The aims of this clinical trial are: 1) to determine the effectiveness of acupuncture on sleep quality in patients with insomnia disorder using neuropsychological and rs-fMRI methods; and 2) to elucidate the neurological mechanism by which acupuncture improves sleep quality. In addition to rs-fMRI, actigraphy will also be used to monitor sleep quality by assaying time in bed, sleep latency, waking after sleep onset, sleep time, and sleep efficiency. Patients will be asked to complete sleep diaries and self-report questionnaires, such as the Pittsburgh Sleep Quality Index (PSQI), Hyperarousal scale (HAS), Hamilton Depression Scale (HAMD), Hamilton anxiety scale (HAMA), and Fatigue scale-14 (FS-14).

Methods and design

Objectives

The study objectives are: 1) to determine the efficacy of acupuncture for the treatment of insomnia disorder; and 2) to elucidate the neural mechanisms for the effects of acupuncture on insomnia disorder.

Hypotheses

  1. 1.

    We hypothesize that sleep quality will be significantly improved in the group receiving acupuncture treatment compared with the sham group, as assessed by both subjective (PSQI) and objective (actigraphy) measurements.

  2. 2.

    The hyperarousal state, measured by HAS, will be decreased more in the group receiving acupuncture than the sham group.

  3. 3.

    Based on fMRI examination, functional connectivity and ReHo in the emotion-related areas will be altered in the group receiving acupuncture compared with the sham group.

Setting

The trial site will be the Acupuncture and Moxibustion Department of the Beijing Hospital of Traditional Chinese Medicine, Capital Medical University, Beijing, China. Sixty patients with insomnia disorder will be assigned to either a real acupuncture group or a sham group, using a digital randomization table in a 1:1 ratio.

Trial design

This study will be conducted as a single-center, prospective parallel group, patient- and assessor-blinded, randomized controlled trial. The trial will be conducted in accordance with the Consolidated Standards of Reporting Trials [18] and Standards for Reporting Interventions in Clinical Trials of Acupuncture principles [19] to fulfill adequate reporting standards for randomized controlled trials. Sixty patients with insomnia disorder will be assigned to either a real acupuncture group or a sham acupuncture group, using a digital randomization table in a 1:1 ratio. Participants will keep a sleep diary at baseline, during week 4 of treatment, and during week 8 of the follow-up period. Both the neuropsychological measurements and fMRI scans will be performed at baseline, after completion of the acupuncture treatments, and at the conclusion of the follow-up period. Thirty age- and sex-matched healthy individuals who sleep well will be recruited as controls for the fMRI data analysis. All outcome measures will be performed once for the healthy control patients (Fig. 1).

Fig. 1
figure1

Flow chart of study. ALFF amplitude of low-frequency fluctuation, FC functional connectivity, FS-14 Fatigue scale-14, HAMA Hamilton Anxiety scale, HAMD Hamilton Depression scale, HAS Hyperarousal scale, PSQI Pittsburgh Sleep Quality Index, ReHo regional homogeneity, rs-fMRI resting-state functional magnetic resonance imaging

Participants and recruitment

Posted notices in the hospital and recruitment information on the website of the Beijing Hospital of Traditional Chinese Medicine will be used to recruit study participants.

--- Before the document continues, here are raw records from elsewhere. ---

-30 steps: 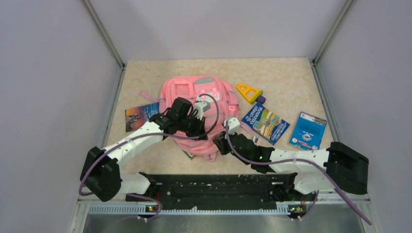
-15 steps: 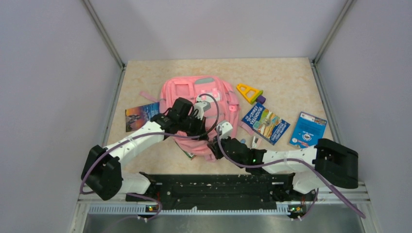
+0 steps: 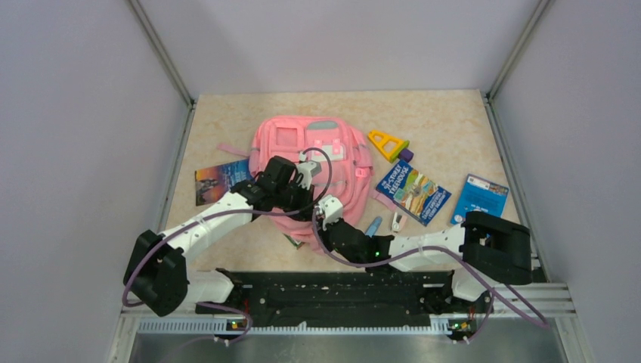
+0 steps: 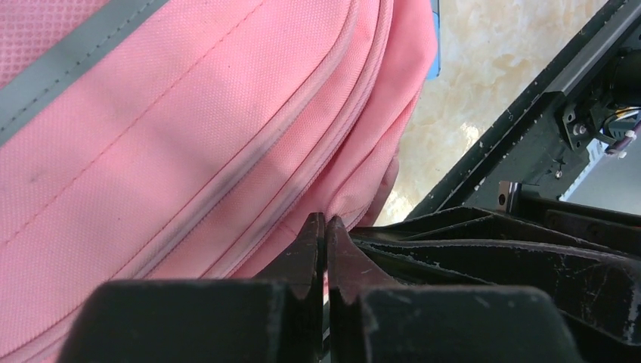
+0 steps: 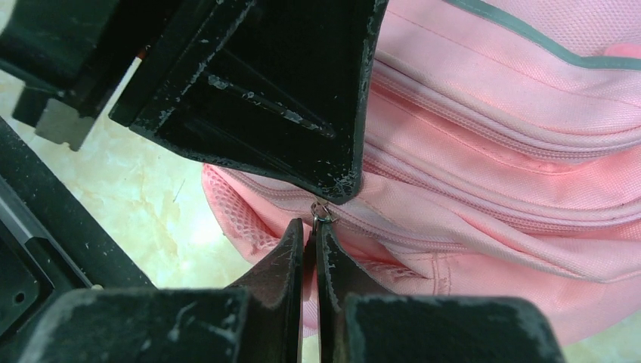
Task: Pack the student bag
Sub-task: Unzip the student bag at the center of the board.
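pink student bag point(image 3: 314, 147) lies on the surface point(image 3: 453, 121) directly beneath both arms; right fingers point(image 5: 283, 257) clenched on its zipper pull point(image 5: 323, 214), left fingers point(image 4: 306, 249) clenched just opposite, tips touching the zip seam

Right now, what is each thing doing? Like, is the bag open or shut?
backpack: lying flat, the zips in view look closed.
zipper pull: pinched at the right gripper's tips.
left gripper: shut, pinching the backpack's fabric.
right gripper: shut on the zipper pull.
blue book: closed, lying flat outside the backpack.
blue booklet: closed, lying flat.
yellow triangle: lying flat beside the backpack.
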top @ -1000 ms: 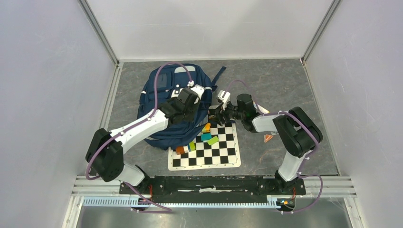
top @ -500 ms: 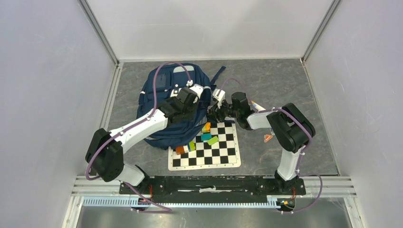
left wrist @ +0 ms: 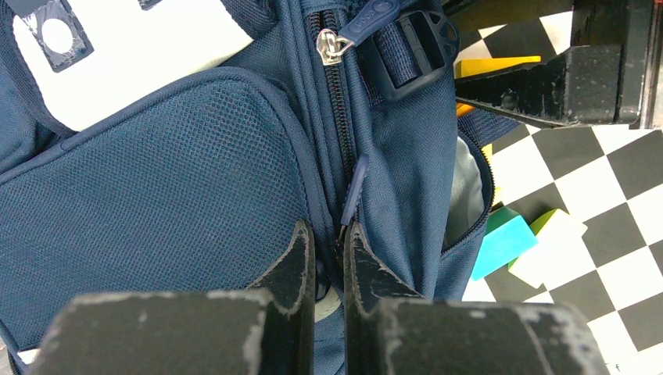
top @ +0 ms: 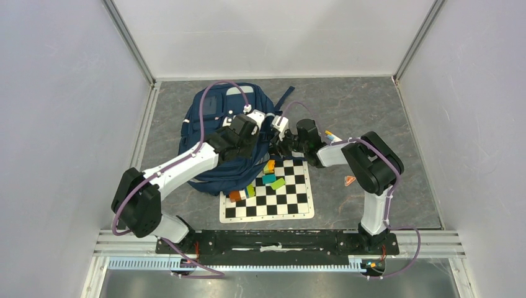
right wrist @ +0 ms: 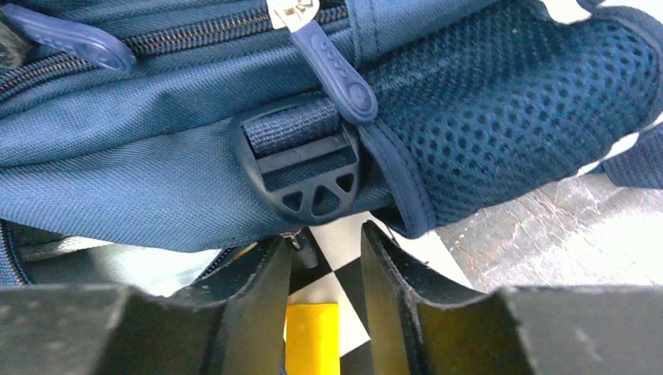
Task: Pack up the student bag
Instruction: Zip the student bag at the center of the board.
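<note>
Top external view: the backpack lies flat on the far left part of the grey table. Its near right corner covers one corner of the checkered mat. Coloured blocks sit on the mat just beside the bag's edge.

Left wrist view: your left gripper has its jaws pressed almost together, pinching the bag's fabric right at the zipper line. A dark pull tab hangs down toward the fingertips. To the right, a side pocket gapes, with a teal block beside it on the mat.

Right wrist view: your right gripper has its jaws apart and sits just under the bag's black plastic buckle. A yellow block shows through the gap between them. Whether a fingertip touches the fabric, you cannot tell.
</note>
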Controlling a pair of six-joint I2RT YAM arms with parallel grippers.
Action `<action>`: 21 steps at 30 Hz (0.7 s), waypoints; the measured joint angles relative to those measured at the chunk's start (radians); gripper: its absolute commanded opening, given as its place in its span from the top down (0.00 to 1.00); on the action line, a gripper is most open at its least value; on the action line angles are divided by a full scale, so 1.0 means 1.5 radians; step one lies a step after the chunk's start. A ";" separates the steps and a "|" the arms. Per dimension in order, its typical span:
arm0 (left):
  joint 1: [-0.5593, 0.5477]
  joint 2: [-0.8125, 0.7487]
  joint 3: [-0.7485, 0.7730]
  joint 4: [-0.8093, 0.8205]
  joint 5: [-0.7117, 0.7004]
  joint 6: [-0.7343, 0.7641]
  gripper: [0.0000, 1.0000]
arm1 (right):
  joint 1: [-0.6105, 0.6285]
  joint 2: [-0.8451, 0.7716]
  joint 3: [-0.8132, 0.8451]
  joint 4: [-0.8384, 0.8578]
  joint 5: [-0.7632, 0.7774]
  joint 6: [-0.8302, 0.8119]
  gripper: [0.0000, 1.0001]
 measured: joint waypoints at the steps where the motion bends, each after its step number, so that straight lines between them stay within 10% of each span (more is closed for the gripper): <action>1: 0.001 0.000 -0.001 0.000 0.002 0.000 0.98 | 0.001 0.002 0.002 0.000 -0.001 -0.001 0.66; 7: 0.012 0.000 -0.002 0.004 0.022 -0.003 0.98 | 0.004 0.004 0.008 0.000 -0.020 0.003 1.00; 21: 0.075 0.011 0.002 0.012 0.114 -0.083 0.98 | 0.023 -0.116 -0.020 -0.168 0.065 -0.064 1.00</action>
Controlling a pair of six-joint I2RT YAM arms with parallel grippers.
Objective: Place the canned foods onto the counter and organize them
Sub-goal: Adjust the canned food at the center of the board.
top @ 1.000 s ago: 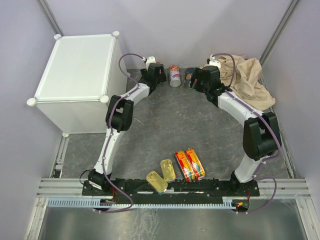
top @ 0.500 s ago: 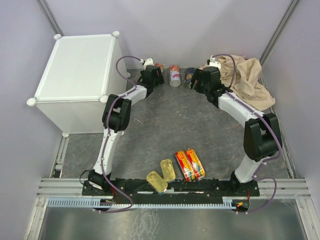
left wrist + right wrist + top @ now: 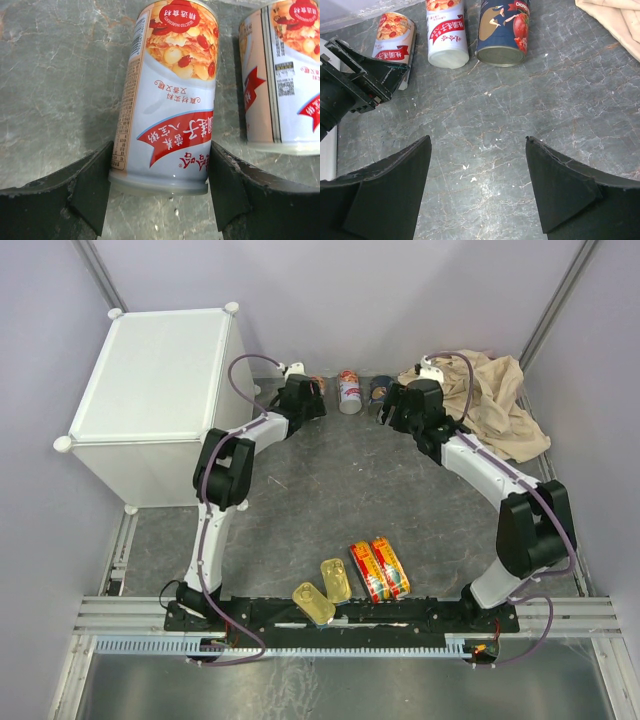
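Seven tins counted, none yet on the large white cube-shaped cabinet that served as counter at the far-left corner of the grey marbled tabletop. Left gripper was at the far edge, jaws part-open and pressed against both flanks of a white-and-red cylindrical tin. That tin was upright, long axis vertical, and appeared to rest on the tabletop. Second white-and-red tin stood just beside it on the right, a narrow gap between them. Dark cylindrical tin with a red label came next along the same edge. Right gripper hovered over bare tabletop short of that dark tin, jaws wide, holding nothing. Key relation: the cabinet lay to the left of the gripped tin, its top panel well above the tin, and the left arm was the nearer arm, its elbow close by the cabinet's right wall. Judged the coming move a straight lift, then a swing left over the panel's rim. That wall and its corner knob looked the likeliest obstruction, and a tilted lift could knock the neighbouring tin. Two red-yellow oblong flat tins and two gold rectangular tins lay at the near edge between the arm bases. Beige cloth was heaped at the far-right corner, off that path.
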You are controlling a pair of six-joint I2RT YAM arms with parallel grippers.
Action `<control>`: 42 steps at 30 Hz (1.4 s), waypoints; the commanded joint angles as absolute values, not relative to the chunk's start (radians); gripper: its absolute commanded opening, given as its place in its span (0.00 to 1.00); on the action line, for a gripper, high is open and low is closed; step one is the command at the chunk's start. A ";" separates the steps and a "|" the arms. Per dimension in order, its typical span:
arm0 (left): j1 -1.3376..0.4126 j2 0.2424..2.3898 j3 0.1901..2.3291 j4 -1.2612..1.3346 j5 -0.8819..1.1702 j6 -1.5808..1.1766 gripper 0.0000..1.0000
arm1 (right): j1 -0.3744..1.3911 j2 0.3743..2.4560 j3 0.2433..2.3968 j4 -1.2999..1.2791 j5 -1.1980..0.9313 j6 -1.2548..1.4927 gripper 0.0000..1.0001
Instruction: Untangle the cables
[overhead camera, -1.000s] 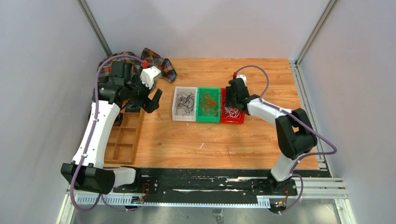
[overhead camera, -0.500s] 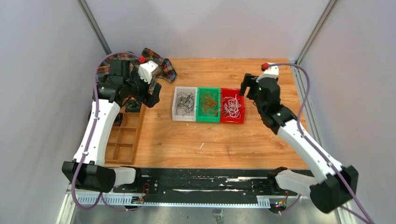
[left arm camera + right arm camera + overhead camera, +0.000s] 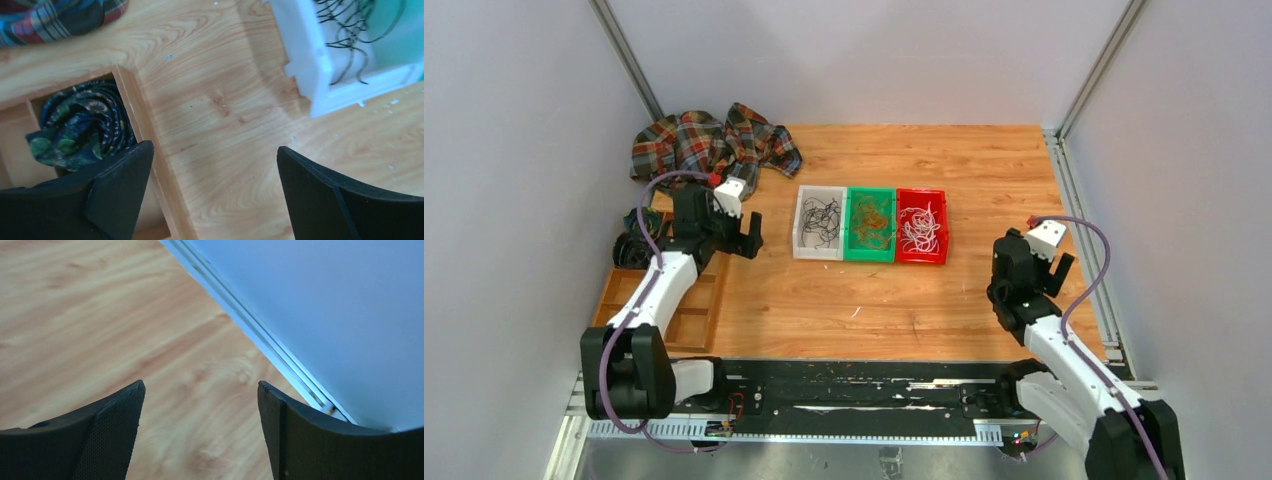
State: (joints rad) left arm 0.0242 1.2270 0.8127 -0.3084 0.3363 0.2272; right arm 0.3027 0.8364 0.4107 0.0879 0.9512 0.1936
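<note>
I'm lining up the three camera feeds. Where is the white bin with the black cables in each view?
Top external: the white bin is leftmost of three bins, mid-table, with the black cables inside.
Left wrist: upper right corner.
Right wrist: not in it.
Shared landmark: the plaid cloth, upper left in both the top external and left wrist views.

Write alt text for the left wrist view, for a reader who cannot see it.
The left hand, open and holding nothing, hangs over the wooden table. At upper right stands a white bin with thin black cables. At left a wooden tray holds a dark patterned roll, and a plaid cloth lies top left.
</note>
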 commanded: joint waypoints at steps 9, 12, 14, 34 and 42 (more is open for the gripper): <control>0.044 1.150 0.233 0.785 0.232 0.112 0.98 | 0.101 1.082 0.217 0.596 0.921 0.256 0.82; 0.044 1.167 0.222 0.832 0.213 0.087 0.98 | 0.089 1.165 0.214 0.707 0.881 0.224 0.83; 0.044 1.189 0.209 0.885 0.208 0.066 0.98 | 0.083 1.215 0.220 0.754 0.849 0.215 0.84; 0.028 1.365 0.182 1.096 0.218 0.063 0.98 | 0.088 1.390 0.221 1.004 0.366 -0.062 0.87; 0.028 1.371 0.176 1.124 0.217 0.058 0.98 | 0.091 1.399 0.219 1.020 0.367 -0.070 0.88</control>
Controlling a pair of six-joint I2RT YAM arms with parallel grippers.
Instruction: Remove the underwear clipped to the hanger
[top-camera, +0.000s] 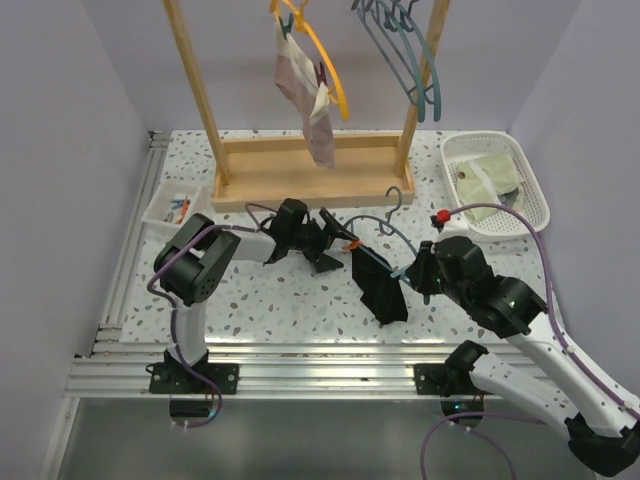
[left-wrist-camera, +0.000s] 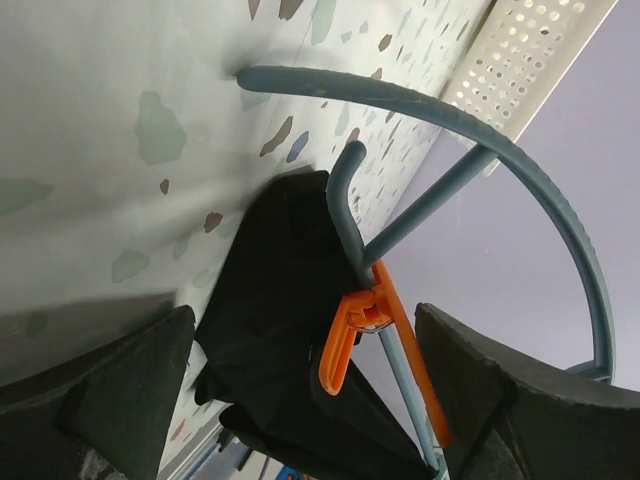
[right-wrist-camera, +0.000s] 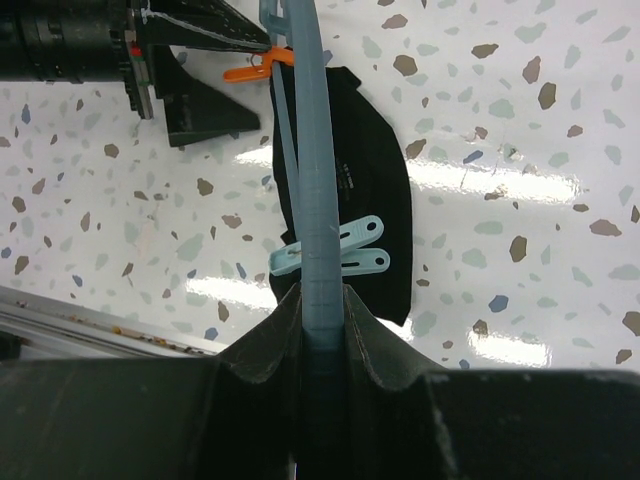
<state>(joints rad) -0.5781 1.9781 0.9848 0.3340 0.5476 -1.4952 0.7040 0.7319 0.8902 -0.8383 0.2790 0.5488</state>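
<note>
The black underwear (top-camera: 381, 287) lies on the table, clipped to a blue hanger (top-camera: 385, 225) by an orange clip (top-camera: 352, 243) and a light blue clip (right-wrist-camera: 335, 258). My left gripper (top-camera: 333, 248) is open, its jaws on either side of the orange clip (left-wrist-camera: 362, 335) without touching it; the black underwear (left-wrist-camera: 275, 330) sits just behind. My right gripper (right-wrist-camera: 322, 300) is shut on the blue hanger's bar (right-wrist-camera: 315, 150), just below the light blue clip. The pink-mauve underwear (top-camera: 310, 95) hangs from a yellow hanger (top-camera: 330, 65) on the wooden rack.
A wooden rack (top-camera: 300, 175) stands at the back with several blue hangers (top-camera: 405, 45). A white basket (top-camera: 530, 190) holding a pale green cloth (top-camera: 490, 178) is at the back right. A small white tray (top-camera: 175, 207) sits at the left.
</note>
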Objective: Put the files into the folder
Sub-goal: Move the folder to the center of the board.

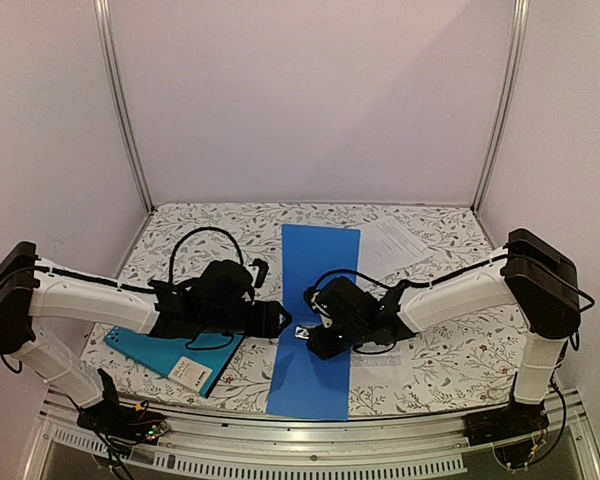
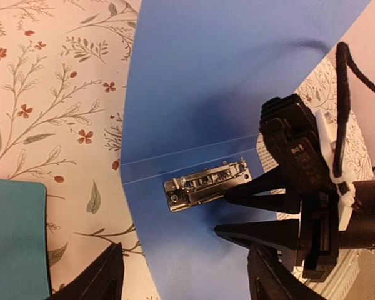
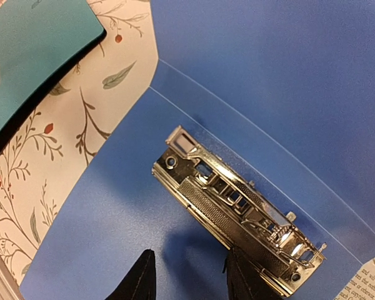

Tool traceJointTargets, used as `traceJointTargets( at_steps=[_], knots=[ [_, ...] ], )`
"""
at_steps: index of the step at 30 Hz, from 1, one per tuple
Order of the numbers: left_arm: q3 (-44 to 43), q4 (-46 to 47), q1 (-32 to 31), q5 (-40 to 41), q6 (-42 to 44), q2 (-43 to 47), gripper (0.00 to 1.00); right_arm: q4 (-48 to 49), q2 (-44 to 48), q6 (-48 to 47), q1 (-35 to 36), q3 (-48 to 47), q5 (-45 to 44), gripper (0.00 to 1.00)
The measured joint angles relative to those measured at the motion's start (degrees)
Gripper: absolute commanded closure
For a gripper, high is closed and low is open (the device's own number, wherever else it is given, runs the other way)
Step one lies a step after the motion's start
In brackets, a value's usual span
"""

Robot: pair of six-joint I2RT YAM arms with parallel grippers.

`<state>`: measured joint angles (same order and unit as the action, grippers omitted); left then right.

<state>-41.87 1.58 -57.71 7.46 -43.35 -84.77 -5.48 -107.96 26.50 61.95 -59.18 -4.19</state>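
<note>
The teal folder lies closed at the front left, with a white label at its near corner; its corner also shows in the wrist views. One printed white sheet of the files lies at the back right, and another peeks out under the right arm. My left gripper hovers open. My right gripper is open, one finger against the metal clip.
A plain blue folder lies open in the middle of the floral table, its metal clip near the fold line. Both grippers meet over this clip. Walls and frame posts close in the back and sides.
</note>
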Motion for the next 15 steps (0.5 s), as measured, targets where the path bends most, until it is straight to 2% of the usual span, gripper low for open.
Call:
traceJointTargets(
  at_steps=[8, 15],
  knots=[
    [-1.55, -0.52, 4.39, -2.71, 2.01, -3.02, 0.33, 0.13, -0.24, -1.62, -1.88, -1.03, 3.85, 0.58],
    [-6.4, -0.66, 6.05, -7.23, 4.37, -7.89, 0.33, -1.2, 5.18, -3.89, -2.56, 0.0, 7.91, 0.58]
  ],
)
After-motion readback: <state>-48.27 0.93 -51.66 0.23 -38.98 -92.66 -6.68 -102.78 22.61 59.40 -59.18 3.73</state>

Participants will be informed about the benefits, as well as possible risks, of participation in the study, including poor clinical outcome and adverse events associated with acupuncture therapy. Completion of consent forms will be compulsory before trial participation and randomization. On the consent form, participants will be asked if they agree to the use of their data should they choose to withdraw from the trial. Participants will also be asked for permission for the research team to share relevant data with people from the hospital taking part in the research or from regulatory authorities. This trial does not involve collecting biological specimens for storage. The model consent form and other related documentation given to participants are available from the corresponding author on request.

A neurologist will determine the PSQI, HAS, HAMD and HAMA scores to decide whether the participants meet the inclusion criteria. Patients who satisfy the inclusion criteria will be randomized (1:1) into either a real acupuncture group or a sham acupuncture group. All participants will complete a baseline rs-fMRI, a 3-day actigraphy test, and a 1-week sleep diary. Participants will receive acupuncture treatment for 4 weeks. In addition, 30 age- and sex-matched healthy individuals who sleep well will be recruited as healthy controls for the fMRI data analysis. All personal information about the participants will be kept confidential by the research investigators and used for research purposes only.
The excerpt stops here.